Consumers may dictate future of datacentres

Today's teenagers could have more influence than seasoned IT buyers on tomorrow's datacentre technologies, according to Gartner's...

Today's teenagers could have more influence than seasoned IT buyers on tomorrow's datacentre technologies, according to Gartner's global head of research, Peter Sondergaard.

That is because digital music players and games consoles are becoming more sophisticated - and component manufacturers are starting to focus their attention on this growing market, said Sondergaard at the Symposium/ITxpo conference and show in Cannes.

Sondergaard went on to explain how IT departments must adopt a services-oriented architecture to remain competitive.

"We see big changes coming in software, services, operations and hardware... driven by big changes in consumer IT," Sondergaard said.

The semiconductor content of consumer electronics devices will outweigh that of business systems, and consumers will buy the majority of hard discs, he predicted.

By 2013, there will be 200 billion microprocessors in operation - but only a small proportion of those will affect the datacentre, he said.

For future performance increases, businesses had better look to virtualisation as a way of meeting variation in demand, and with that change their major challenge will become managing service levels, not hardware.

That, in turn, will have an impact on software licensing, because in the virtualised datacentre, pricing applications by the number of processors they run on will cease to be meaningful.

The way businesses work will also be caught up in the wave of change, Sondergaard said. As IT staff increasingly purchase datacentre operations as a service, they need to have a better understanding of business processes, he said.

Many chief executive officers believe IT is holding their business back, said Howard Dresner, a Gartner vice-president and research fellow.

One reason for this is that businesses are increasingly focusing on horizontal processes linking departments, while IT systems are still structured vertically, within departments.

The key to changing this is a services-oriented architecture, such as applications built from smaller software components providing services, and linked together to form a large whole, he said.

"Component architecture is nothing new.

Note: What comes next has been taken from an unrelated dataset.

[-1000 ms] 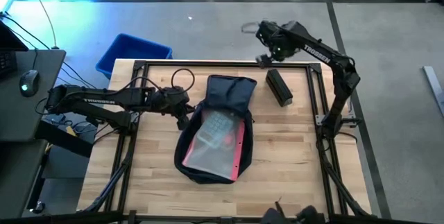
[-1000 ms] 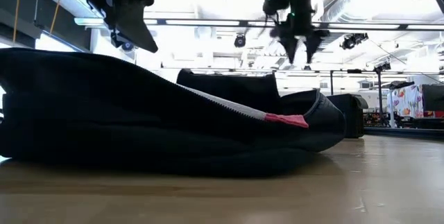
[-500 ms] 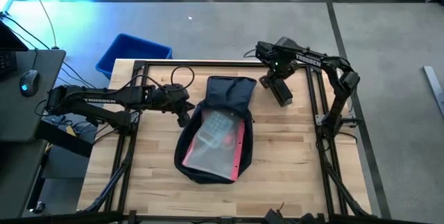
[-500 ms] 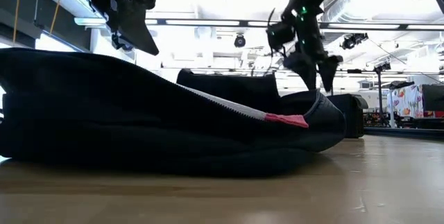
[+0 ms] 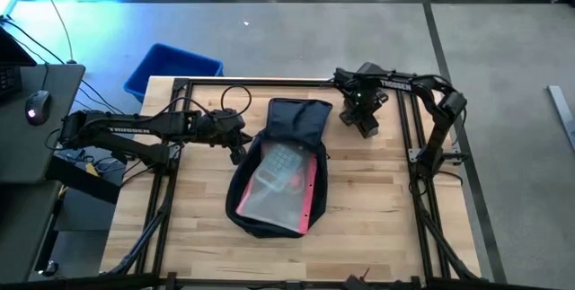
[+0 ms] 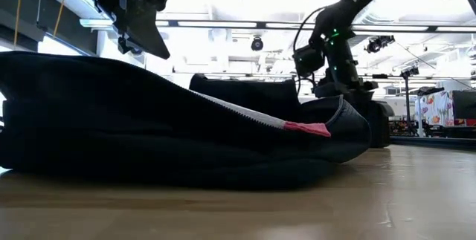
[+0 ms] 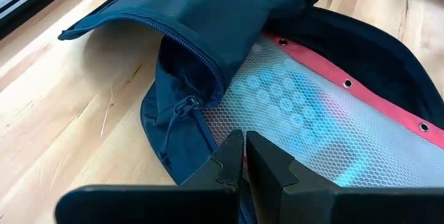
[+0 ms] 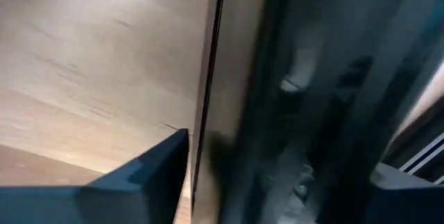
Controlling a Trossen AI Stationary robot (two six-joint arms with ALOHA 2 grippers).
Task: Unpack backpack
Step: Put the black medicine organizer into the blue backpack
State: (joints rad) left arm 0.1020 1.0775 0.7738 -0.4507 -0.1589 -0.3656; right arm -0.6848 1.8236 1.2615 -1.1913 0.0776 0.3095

It started with Fortran libraries. The difference this time is that the services are truly independent , so you can take one from one vendor and mix it with another from someone else," said Jeff Comport, a vice-president and analyst at Gartner.

In the future, software will become a portfolio of capabilities rather than a list of applications, he said.

IT departments will have to reinvent themselves, according Frank Buytendijk, a research vice-president at Gartner.

The more businesses break applications up into small components, the harder IT departments will have to think about how to link them together again.

On the other hand, it could put a welcome end to mammoth multiyear projects: IT departments will still have to think big, but they will be able to implement incrementally, he said.